Alaska Trustee had been substituted as the trustee of the deed of trust during a previous foreclosure in 200[8]. Plaintiff was able to cure the default and halt foreclosure in 200[8].

1. $8,845.27 in payments due to PHH Mortgage;

2. $146.44 in accrued late fees;

3. $200 for a broker's price opinion;

4. $13.25 for drive-by inspections;

5. $26.50 for other fees incurred by PHH Mortgage;

6. Alaska Trustee's fee of $1250

7. $630 paid to First American Title for the trustee's sale guarantee;

8. $44 for recording documents in the real property records ($22 for recording the Notice of Default, and $22 for recording the termination notice should the loan reinstate and the foreclosure be terminated);

9. $72.02 for certified mail postage for mailing the Notice of Default;

10. $45 paid to the property poster for posting the Notice of Default on the property; and

11. $206.80 for publication of the foreclosure sale notice in the Alaska Journal of Commerce.
The sale date was subsequently postponed to November 18, 2009. However, as a result of the completed loan modification, the sale was terminated by Alaska Trustee at PHH Mortgage's request on October 29, 2009. The parties now seek a declaration from the Court on the permissible costs and fees of reinstatement. The issue is capable of reoccurrence between the parties.

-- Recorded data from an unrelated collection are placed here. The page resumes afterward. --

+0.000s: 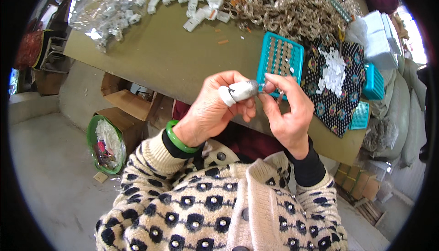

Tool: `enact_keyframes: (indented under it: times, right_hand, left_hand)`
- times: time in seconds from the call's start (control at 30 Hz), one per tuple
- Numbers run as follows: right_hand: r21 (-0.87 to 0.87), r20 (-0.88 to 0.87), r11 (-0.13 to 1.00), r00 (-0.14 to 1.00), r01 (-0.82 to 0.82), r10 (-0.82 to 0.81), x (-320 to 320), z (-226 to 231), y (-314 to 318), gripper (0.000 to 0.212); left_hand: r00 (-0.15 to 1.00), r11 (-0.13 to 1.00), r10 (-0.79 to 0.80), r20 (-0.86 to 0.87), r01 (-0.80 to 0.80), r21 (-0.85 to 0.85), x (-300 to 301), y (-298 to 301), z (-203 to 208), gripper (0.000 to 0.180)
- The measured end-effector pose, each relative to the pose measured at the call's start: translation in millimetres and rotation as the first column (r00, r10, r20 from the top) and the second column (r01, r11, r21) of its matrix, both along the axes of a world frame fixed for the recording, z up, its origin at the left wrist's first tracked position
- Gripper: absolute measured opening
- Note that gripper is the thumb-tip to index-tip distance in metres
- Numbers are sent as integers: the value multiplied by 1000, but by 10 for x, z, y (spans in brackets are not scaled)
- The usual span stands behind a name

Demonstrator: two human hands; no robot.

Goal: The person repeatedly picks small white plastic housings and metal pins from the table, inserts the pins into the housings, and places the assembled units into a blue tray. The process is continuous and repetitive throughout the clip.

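Observation:
My left hand (204,106) wears a white covering, dark at the tip, on one digit, and a green bangle (172,137) circles its wrist. That covered tip meets the fingertips of my right hand (292,116) in front of my chest. Between the two hands sits a small shiny piece, too small and partly hidden to name. My right thumb and index finger are pinched together on it. Just beyond them lies a teal plastic tray (298,52) with rows of small round brownish parts (279,54).
A large heap of clear brownish chain-like pieces (279,4) covers the table's far side. White plastic parts (196,15) and a clear bag (107,10) lie left of it. At right, white flat pieces (333,70) rest on patterned cloth (322,109). A green basin (91,145) stands on the floor.

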State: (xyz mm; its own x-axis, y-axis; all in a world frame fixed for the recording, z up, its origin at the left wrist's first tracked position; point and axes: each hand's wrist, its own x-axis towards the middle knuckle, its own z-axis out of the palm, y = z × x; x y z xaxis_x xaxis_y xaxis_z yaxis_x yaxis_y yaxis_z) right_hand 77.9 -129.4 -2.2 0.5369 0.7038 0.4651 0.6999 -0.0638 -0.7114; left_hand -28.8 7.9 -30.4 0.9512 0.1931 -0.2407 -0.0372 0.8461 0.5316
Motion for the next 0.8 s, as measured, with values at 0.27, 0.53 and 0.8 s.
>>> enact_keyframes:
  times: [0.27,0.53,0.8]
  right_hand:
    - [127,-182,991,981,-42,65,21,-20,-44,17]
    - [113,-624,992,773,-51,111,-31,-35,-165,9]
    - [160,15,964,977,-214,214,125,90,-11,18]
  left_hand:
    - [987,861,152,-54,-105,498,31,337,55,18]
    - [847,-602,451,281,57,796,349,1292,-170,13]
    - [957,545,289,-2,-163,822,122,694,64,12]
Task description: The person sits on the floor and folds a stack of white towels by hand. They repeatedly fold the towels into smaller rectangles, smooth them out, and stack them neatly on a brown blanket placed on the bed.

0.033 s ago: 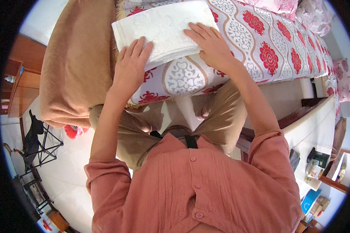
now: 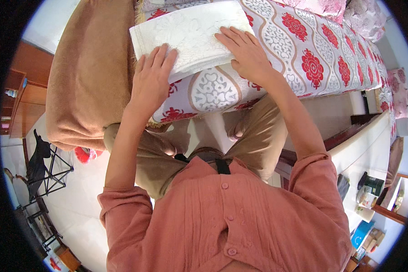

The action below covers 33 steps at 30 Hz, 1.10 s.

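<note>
A folded white cloth [image 2: 192,34] with a faint raised pattern, perhaps a towel, lies flat in front of me. Under it is a patterned cover [image 2: 215,88] of white, grey and red motifs with a fringed edge. My left hand [image 2: 154,70] rests on the cloth's near left part, fingers stretched out and spread. On its right side lies my right hand [image 2: 247,50], also flat with fingers extended. Neither hand grips anything. The palms hide small parts of the cloth's near and right edges.
A brown blanket [image 2: 88,72] drapes over the left end. Pink floral cushions [image 2: 322,9] sit at the far right. A white counter [image 2: 365,140] with small items stands to my right. On the left floor is a black folding frame [image 2: 52,167], near a red and white item [image 2: 82,154].
</note>
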Motion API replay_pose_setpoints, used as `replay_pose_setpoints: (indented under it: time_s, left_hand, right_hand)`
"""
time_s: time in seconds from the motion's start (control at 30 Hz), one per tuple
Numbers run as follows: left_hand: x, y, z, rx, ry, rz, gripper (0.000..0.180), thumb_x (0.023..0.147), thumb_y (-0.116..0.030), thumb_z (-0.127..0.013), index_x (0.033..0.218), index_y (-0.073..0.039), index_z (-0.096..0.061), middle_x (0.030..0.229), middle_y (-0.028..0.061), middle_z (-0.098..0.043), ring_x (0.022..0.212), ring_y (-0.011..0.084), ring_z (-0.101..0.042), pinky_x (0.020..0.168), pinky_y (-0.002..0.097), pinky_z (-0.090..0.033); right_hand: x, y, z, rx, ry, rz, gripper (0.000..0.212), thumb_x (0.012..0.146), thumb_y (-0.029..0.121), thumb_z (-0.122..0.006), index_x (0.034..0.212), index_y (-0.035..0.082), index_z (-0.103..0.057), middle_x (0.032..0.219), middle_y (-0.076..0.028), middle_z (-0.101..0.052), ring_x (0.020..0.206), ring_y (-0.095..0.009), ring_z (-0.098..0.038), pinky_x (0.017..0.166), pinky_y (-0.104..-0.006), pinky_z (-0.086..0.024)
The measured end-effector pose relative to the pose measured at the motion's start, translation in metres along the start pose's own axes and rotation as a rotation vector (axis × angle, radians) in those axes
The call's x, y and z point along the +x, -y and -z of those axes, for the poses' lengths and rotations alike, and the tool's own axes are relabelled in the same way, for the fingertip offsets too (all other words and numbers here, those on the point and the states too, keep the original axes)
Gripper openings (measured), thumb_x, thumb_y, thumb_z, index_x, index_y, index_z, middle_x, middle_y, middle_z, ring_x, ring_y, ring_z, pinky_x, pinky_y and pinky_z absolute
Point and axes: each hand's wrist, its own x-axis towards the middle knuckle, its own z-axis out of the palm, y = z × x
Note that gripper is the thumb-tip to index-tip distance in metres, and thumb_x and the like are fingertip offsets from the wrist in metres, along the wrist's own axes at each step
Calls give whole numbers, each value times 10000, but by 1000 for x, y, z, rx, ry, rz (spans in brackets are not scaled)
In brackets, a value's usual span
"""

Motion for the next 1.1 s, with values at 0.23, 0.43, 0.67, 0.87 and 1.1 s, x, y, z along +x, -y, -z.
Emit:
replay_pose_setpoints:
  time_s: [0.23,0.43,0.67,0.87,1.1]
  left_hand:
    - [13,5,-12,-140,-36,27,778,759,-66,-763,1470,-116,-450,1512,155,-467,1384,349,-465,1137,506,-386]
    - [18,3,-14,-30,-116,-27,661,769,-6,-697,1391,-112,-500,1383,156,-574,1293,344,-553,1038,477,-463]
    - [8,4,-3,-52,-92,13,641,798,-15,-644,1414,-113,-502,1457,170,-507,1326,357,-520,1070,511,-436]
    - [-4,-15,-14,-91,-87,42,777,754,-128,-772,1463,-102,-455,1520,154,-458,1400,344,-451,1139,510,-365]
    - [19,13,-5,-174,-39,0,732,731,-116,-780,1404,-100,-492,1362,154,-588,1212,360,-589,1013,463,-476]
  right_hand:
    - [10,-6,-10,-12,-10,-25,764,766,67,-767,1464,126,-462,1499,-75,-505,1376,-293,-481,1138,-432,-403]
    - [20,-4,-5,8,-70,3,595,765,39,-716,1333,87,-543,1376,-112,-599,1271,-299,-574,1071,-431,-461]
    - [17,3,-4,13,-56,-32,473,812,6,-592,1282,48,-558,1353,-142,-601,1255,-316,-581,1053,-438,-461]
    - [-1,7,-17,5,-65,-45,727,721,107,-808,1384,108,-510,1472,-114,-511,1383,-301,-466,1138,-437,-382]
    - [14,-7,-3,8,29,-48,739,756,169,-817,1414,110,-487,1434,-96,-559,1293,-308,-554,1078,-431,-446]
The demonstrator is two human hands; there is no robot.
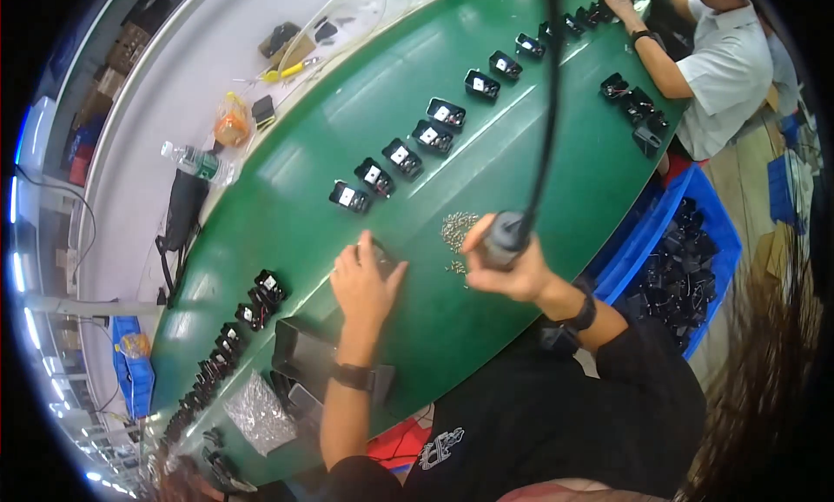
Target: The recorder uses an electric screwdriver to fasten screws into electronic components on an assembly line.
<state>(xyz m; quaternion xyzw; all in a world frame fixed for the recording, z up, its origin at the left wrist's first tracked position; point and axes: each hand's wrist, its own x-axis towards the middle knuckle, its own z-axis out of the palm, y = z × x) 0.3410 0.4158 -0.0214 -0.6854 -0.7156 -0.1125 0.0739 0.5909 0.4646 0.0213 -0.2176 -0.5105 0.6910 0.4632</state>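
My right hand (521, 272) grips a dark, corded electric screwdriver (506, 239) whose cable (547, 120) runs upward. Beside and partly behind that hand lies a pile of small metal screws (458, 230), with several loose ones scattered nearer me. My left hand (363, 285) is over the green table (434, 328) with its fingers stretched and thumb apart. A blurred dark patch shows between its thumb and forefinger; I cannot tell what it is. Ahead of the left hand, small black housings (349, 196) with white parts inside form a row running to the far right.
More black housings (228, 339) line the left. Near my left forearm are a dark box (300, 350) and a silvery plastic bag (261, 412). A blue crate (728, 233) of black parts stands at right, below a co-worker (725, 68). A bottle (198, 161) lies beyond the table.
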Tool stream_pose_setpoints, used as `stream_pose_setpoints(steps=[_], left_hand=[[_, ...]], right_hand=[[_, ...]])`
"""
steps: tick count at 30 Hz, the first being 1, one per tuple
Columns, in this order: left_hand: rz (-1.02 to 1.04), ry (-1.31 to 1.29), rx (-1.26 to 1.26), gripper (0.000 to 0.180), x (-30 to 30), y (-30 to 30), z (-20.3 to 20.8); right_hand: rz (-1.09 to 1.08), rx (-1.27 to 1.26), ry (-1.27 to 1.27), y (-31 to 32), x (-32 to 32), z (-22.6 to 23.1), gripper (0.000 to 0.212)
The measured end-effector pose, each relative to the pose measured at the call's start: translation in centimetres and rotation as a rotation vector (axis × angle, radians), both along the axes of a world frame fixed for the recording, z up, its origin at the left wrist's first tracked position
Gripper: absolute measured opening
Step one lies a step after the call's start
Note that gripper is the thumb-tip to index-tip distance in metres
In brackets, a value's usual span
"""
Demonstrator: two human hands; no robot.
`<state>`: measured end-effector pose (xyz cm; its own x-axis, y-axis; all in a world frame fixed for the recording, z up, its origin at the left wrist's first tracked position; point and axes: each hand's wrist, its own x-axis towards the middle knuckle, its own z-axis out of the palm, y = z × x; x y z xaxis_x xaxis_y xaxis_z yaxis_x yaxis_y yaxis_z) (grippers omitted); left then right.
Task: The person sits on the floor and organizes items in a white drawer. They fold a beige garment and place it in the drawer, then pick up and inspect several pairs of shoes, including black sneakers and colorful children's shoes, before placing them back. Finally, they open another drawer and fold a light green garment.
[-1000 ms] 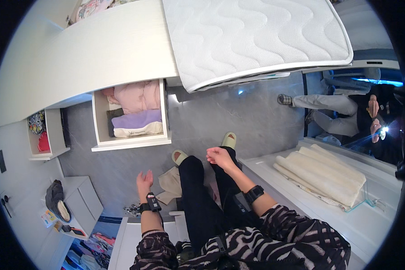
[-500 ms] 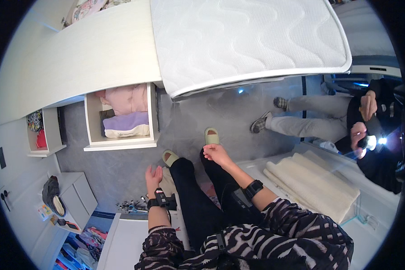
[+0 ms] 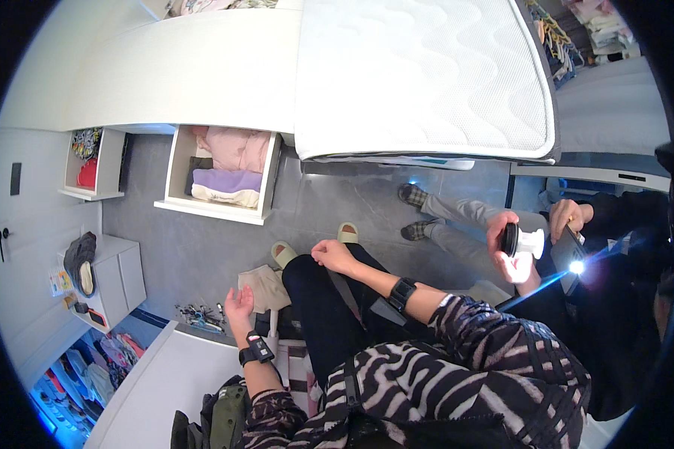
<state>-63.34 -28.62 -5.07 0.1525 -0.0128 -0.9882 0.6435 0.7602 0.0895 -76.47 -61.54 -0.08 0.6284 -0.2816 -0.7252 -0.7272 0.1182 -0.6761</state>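
My left hand is open, palm up with the fingers loosely bent and apart; it holds nothing. Close by lies a folded beige cloth. Above my dark-trousered lap is my right hand, its fingers curled together and closed, with nothing visible in it. Both wrists carry black strapped devices. Ahead of me a pulled-out white drawer contains pink, purple and cream folded clothes. Farther left, a second drawer holds a patterned item and a red one.
A white mattress spans the far side. At right, another person's hands hold a round black-and-white device and a flat one with a bright light. A small white cabinet and a pile of hangers are at left.
The view has shifted, and the other person has come closer on the right, reaching forward with the round device. My right hand has moved slightly left; my hands keep much the same poses.
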Motion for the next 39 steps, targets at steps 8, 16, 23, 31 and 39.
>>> stream_pose_setpoints(steps=[8, 16, 23, 31, 39], left_hand=[[0.06, -0.02, 0.021, 0.056, 2.6, 6.9, 3.9], [-0.51, -0.622, -0.005, 0.055, 6.8, 12.9, 7.8], [-0.092, -0.302, -0.059, 0.05, 9.8, 14.2, 7.5], [0.018, -0.254, -0.122, 0.051, 7.8, 15.8, 7.9], [-0.015, -0.184, -0.064, 0.048, 6.8, 15.7, 5.4]], right_hand=[[0.144, 0.183, -0.348, 1.6, 8.8, 18.3, 0.022], [0.566, 0.369, -1.221, 4.0, 10.2, 48.7, 0.019], [0.711, 0.364, -1.46, 10.2, 10.1, 53.9, 0.027], [0.664, 0.299, -1.57, 13.8, 9.8, 54.5, 0.033], [0.662, 0.169, -1.496, 13.9, 11.1, 53.6, 0.02]])
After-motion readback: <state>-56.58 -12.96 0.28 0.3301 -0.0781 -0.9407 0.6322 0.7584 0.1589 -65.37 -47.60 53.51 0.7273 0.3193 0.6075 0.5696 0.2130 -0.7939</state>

Affidavit of Rose Santiago, June 25, 2010.

Plaintiff asserts that he should be able to reinstate the terms of his mortgage for the amount of mortgage payments missed plus late fees, i.e., $8,990.00, rather than for the $11,479.28 reinstatement figure produced by Alaska Trustee. Plaintiff argues that defendant Alaska Trustee should not be allowed to—in his words—“pad” a reinstatement quote with fees and costs that are not “attorney fees or court costs” as expressly authorized by statute. Alaska Trustee argues the costs of reinstatement were actually and necessarily incurred, not padding, and the reinstatement quote it provided to plaintiff properly identified the “sum in default” according to the terms of the note and deed of trust. Both parties have moved for summary judgment on this point of law.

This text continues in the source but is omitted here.